Many networks of late, realizing that people understand the truth about weather forecasts have come to offer a little “fluff” to smooth the hoax over a bit.
I often wonder what The Bard would say were he around today. With current politics and social instability as they are, anger and name calling are at fever pitch.The advent of the internet; featuring instant information and communication, along with the ability to remain anonymous has certainly played a roll in the phenomena.

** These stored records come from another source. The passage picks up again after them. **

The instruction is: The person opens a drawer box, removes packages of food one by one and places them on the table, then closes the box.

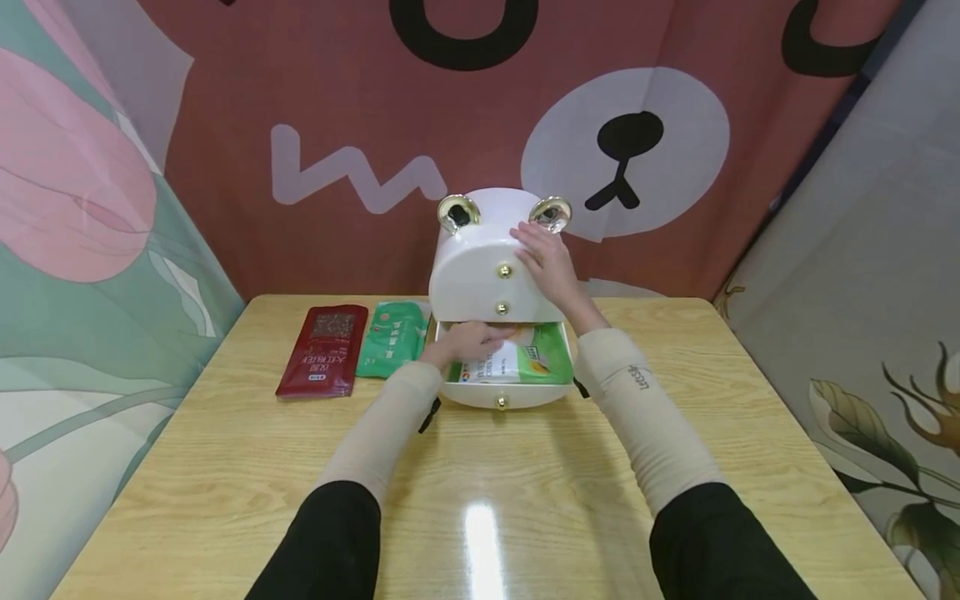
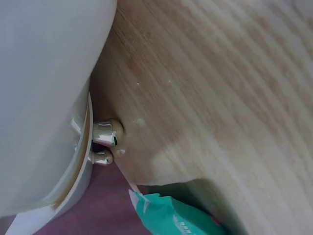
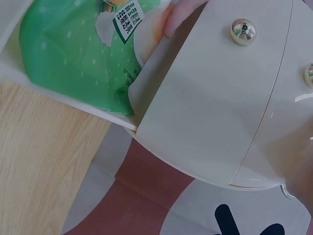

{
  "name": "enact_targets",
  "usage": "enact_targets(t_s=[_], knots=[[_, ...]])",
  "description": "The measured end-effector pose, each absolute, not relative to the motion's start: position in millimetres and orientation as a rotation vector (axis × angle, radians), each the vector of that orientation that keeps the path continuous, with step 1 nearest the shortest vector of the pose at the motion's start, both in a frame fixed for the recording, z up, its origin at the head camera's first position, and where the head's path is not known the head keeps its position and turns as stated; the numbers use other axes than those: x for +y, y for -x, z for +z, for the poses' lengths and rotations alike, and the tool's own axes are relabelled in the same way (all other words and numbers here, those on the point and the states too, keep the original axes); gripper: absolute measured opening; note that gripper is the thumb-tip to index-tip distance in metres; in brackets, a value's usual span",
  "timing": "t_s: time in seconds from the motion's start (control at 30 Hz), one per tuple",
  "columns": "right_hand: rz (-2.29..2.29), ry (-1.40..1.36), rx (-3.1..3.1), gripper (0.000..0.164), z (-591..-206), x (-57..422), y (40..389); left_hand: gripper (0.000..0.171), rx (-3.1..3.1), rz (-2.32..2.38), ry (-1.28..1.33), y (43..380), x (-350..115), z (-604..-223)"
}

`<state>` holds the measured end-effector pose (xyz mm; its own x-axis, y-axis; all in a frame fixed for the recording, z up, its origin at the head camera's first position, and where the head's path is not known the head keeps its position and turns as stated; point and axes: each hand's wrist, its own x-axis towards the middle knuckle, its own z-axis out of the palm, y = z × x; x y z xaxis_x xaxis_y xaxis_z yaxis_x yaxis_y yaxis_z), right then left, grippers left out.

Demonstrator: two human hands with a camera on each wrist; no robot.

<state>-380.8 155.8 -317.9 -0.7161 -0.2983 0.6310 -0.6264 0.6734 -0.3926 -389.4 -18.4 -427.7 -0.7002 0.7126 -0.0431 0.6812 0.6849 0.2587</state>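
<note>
A white frog-shaped drawer box point(image 1: 468, 287) with gold-rimmed eyes stands on the table, its bottom drawer point(image 1: 536, 396) pulled out. Inside that drawer lies a green and white packet point(image 1: 553, 354), seen also in the right wrist view as a green bag point(image 3: 73, 63). My left hand point(image 1: 468, 340) reaches over the drawer, extended fingers resting on the packet. Up on the box's front, near its right eye, my right hand point(image 1: 549, 265) lies with fingers stretched out. Neither hand shows in the left wrist view, where the box's white side and gold feet point(image 2: 107, 133) appear.
Left of the box lie a teal pouch point(image 1: 392, 340) and a dark red pouch point(image 1: 322, 352) on the wooden table point(image 1: 480, 475). Black straps point(image 1: 429, 415) stick out beside the drawer. A printed curtain point(image 1: 337, 250) hangs behind the table.
</note>
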Motion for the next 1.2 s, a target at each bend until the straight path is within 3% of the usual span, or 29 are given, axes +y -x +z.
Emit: enact_targets(t_s=[0.63, 1.2], knots=[[0.824, -0.712, -2.355, 0.034, -317.6, 153.2, 380.7, 0.037, 2.690, 0.614, -0.950, 395.7, -18.1, -433.6], [0.823, -0.696, -2.349, 0.033, -318.7, 154.9, 380.1, 0.044, 2.833, 0.601, -1.211, 396.6, -14.3, -434.2]])
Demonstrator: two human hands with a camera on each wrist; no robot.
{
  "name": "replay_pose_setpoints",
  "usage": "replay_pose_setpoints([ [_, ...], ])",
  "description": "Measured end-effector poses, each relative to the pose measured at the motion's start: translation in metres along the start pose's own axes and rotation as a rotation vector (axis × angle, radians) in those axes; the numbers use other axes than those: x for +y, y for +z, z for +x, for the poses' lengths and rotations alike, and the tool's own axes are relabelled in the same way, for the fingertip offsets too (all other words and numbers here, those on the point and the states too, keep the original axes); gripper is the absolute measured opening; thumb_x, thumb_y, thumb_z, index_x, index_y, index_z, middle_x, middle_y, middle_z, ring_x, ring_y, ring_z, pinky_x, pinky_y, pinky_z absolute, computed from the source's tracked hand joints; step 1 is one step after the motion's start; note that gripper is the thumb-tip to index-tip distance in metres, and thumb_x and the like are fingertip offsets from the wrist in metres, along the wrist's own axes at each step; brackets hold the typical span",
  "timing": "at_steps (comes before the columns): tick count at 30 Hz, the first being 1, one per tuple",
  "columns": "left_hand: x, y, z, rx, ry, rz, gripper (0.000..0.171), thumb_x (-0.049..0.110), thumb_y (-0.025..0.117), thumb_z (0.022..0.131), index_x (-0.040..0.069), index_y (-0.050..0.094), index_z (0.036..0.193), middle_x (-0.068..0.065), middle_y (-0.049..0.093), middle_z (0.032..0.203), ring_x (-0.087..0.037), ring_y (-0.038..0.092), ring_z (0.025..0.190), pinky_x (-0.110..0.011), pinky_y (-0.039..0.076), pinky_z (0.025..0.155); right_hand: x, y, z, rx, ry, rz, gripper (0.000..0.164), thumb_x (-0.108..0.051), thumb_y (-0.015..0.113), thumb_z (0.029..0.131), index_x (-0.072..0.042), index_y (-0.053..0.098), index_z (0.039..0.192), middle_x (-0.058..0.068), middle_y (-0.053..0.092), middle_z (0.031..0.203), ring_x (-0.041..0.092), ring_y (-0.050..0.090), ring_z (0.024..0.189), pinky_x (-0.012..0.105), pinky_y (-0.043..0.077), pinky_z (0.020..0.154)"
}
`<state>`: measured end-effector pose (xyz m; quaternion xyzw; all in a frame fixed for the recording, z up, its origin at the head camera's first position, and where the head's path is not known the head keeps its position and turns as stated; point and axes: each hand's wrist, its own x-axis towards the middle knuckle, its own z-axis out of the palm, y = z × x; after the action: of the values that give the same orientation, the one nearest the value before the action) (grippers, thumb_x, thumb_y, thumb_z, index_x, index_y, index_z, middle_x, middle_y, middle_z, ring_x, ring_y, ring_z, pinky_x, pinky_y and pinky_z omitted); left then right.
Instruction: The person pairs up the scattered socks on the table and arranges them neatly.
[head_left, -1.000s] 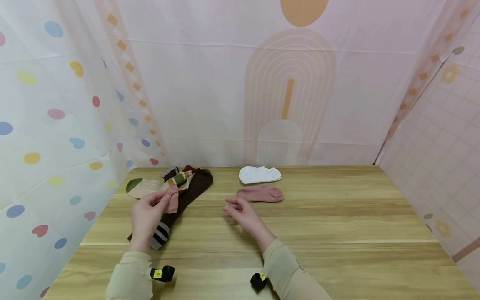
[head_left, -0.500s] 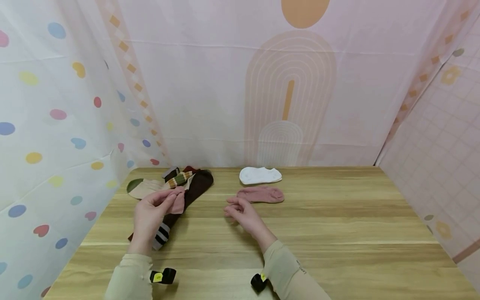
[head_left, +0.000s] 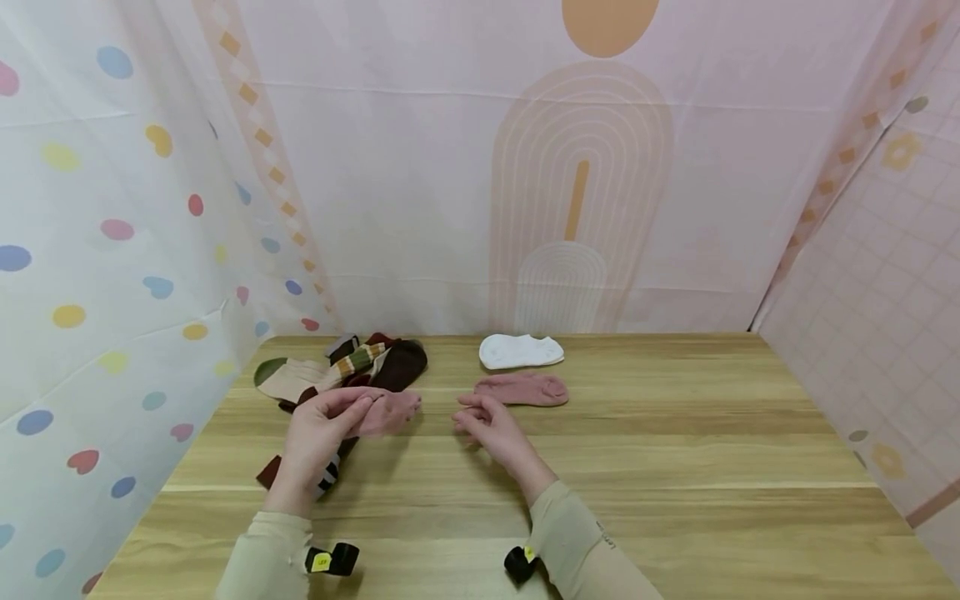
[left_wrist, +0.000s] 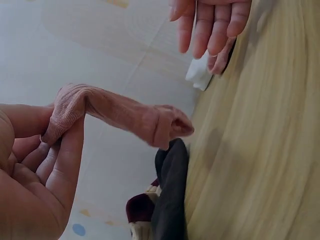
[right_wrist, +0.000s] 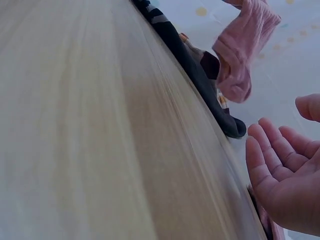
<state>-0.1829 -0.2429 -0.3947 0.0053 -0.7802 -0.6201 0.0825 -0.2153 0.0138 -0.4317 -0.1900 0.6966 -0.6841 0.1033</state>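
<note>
Now one pink ankle sock (head_left: 387, 414) is up in the air over the wood table (head_left: 690, 467), pinched by the left hand (head_left: 311, 440), thumb to finger. The right hand (head_left: 497, 435) holds nothing, fingers loosely bent, thumb apart, near a second pink ankle sock (head_left: 522, 388).

Head view forward-down over the table (head_left: 712, 450), 2 close, tilted wrist views, held pink sock (head_left: 386, 415) in all 3

Sock heap (head_left: 405, 365) on the table (head_left: 675, 450) to my left, more socks (head_left: 528, 389) (one behind another) just beyond my right hand (head_left: 497, 432)
</note>
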Motion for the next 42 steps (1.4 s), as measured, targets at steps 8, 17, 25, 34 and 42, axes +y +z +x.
replay_pose_setpoints([
  [8, -0.016, 0.009, 0.003, -0.058, -0.013, -0.032, 0.031, 0.011, 0.069, 0.094, -0.009, 0.068, 0.117, 0.003, 0.072, 0.103, -0.004, 0.063, 0.088, -0.021, 0.054, 0.071, 0.003, -0.001, 0.002, 0.015, 0.013, 0.002, 0.039, -0.004, 0.053, 0.101, 0.019, 0.046, 0.132, 0.032, 0.061, 0.112, 0.053, 0.057, 0.107, 0.059, 0.050, 0.086],
  [17, -0.034, 0.003, 0.012, 0.008, -0.004, 0.334, 0.026, 0.023, 0.070, 0.095, 0.002, 0.075, 0.110, -0.013, 0.070, 0.114, -0.021, 0.061, 0.106, -0.021, 0.046, 0.081, 0.004, -0.002, 0.003, 0.018, 0.009, -0.011, 0.038, -0.004, 0.054, 0.101, 0.019, 0.047, 0.131, 0.029, 0.060, 0.108, 0.054, 0.055, 0.106, 0.060, 0.050, 0.085],
  [25, -0.036, -0.002, 0.013, 0.049, 0.125, 0.616, 0.023, 0.014, 0.067, 0.094, -0.001, 0.072, 0.110, -0.016, 0.072, 0.104, -0.035, 0.065, 0.100, -0.050, 0.049, 0.087, 0.002, -0.001, 0.004, 0.014, 0.003, -0.049, 0.035, -0.002, 0.056, 0.100, 0.019, 0.051, 0.127, 0.023, 0.061, 0.105, 0.053, 0.056, 0.103, 0.060, 0.050, 0.084],
  [34, -0.031, -0.008, 0.008, 0.060, 0.181, 0.678, 0.026, 0.011, 0.066, 0.095, -0.002, 0.069, 0.117, -0.019, 0.071, 0.107, -0.035, 0.068, 0.094, -0.052, 0.052, 0.082, 0.007, -0.001, 0.008, 0.009, -0.027, -0.157, 0.033, -0.004, 0.058, 0.099, 0.016, 0.055, 0.124, 0.023, 0.064, 0.107, 0.030, 0.063, 0.093, 0.047, 0.055, 0.080],
  [42, -0.031, -0.009, -0.001, 0.028, 0.310, 0.751, 0.031, 0.009, 0.070, 0.091, -0.003, 0.068, 0.119, -0.020, 0.070, 0.111, -0.038, 0.065, 0.103, -0.055, 0.050, 0.086, 0.025, -0.003, 0.021, -0.001, -0.120, -0.359, 0.030, -0.012, 0.063, 0.098, 0.005, 0.063, 0.122, 0.013, 0.066, 0.111, 0.026, 0.063, 0.102, 0.031, 0.052, 0.086],
])
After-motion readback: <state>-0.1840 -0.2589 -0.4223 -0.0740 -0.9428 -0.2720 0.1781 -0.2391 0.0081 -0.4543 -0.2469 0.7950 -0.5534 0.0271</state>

We see an inflammatory news article, Facebook post or Tweet and immediately jump on one side of the camp,or the other, shooting flames from our computers and I-phones via social media or internet comment boards. Shakespeare would probably find the activity as irresistible as the rest of us do; using his keen observatory nature and sharp wit to skewer anyone crossing his path.
Oh cometh thou join the fun, Sir William!
John Wayne was a great actor; a tremendous film presence and an American institution. His memorabilia, often signed with his name or his moniker “The Duke” is as popular as ever. I wonder how popular all the coffee mugs, holsters, signed photos etc. would be if they were signed with his real name…Marion Morrison.
I spent six months with Nguyen Than Hoa before he was killed in the Vietnam War. I never learned how to pronounce his name, nor did he mine; however we understood each other well enough…..and I missed him when he was gone. (photo lost)
*Some weapons systems are named after indigenous people who were chased off their land.
Gotta love the Grandfolks!
*My paternal grandfather, Demetrius Campolo, was by all accounts, a tough character to live with and an even tougher character to like. He died the year I was born, but over the years, stories of his antics have rose to the surface. My grandmother Jenny, his long suffering wife, apparently got some modem of revenge when he passed. She never cared for his given name and always called him Dominic, despite the fact that calling him Dominic brought her additional grief; a commodity which she and her fourteen children already had a surplus of. (largely thanks to Demetrius) … Nevertheless, after the passing of Demetrius, Grandma Jenny had “Dominic Campolo” inscribed on his tombstone……an act of defiance with an immortal flavor. Well played Grandma!
Houston, We have a Problem…
When I was in Vietnam, the Vietnamese would often point to the name tag on my uniform and make a rocket sound, while pointing their finger toward the sky. The Apollo space program was still in play and they apparently thought their was enough similarity in Apollo and Campolo to make the connection. Sometimes the Vietnamese were a hoot.
You Slay Me
Quite a few people have been executed for treason over the years. While some have been executed for your standard, garden variety “Treason”; others have had the distinction of being executed for “High Treason”. If I’m going to be heckled, drawn, quartered and then hung; hey, do me the honor; give me a “High”.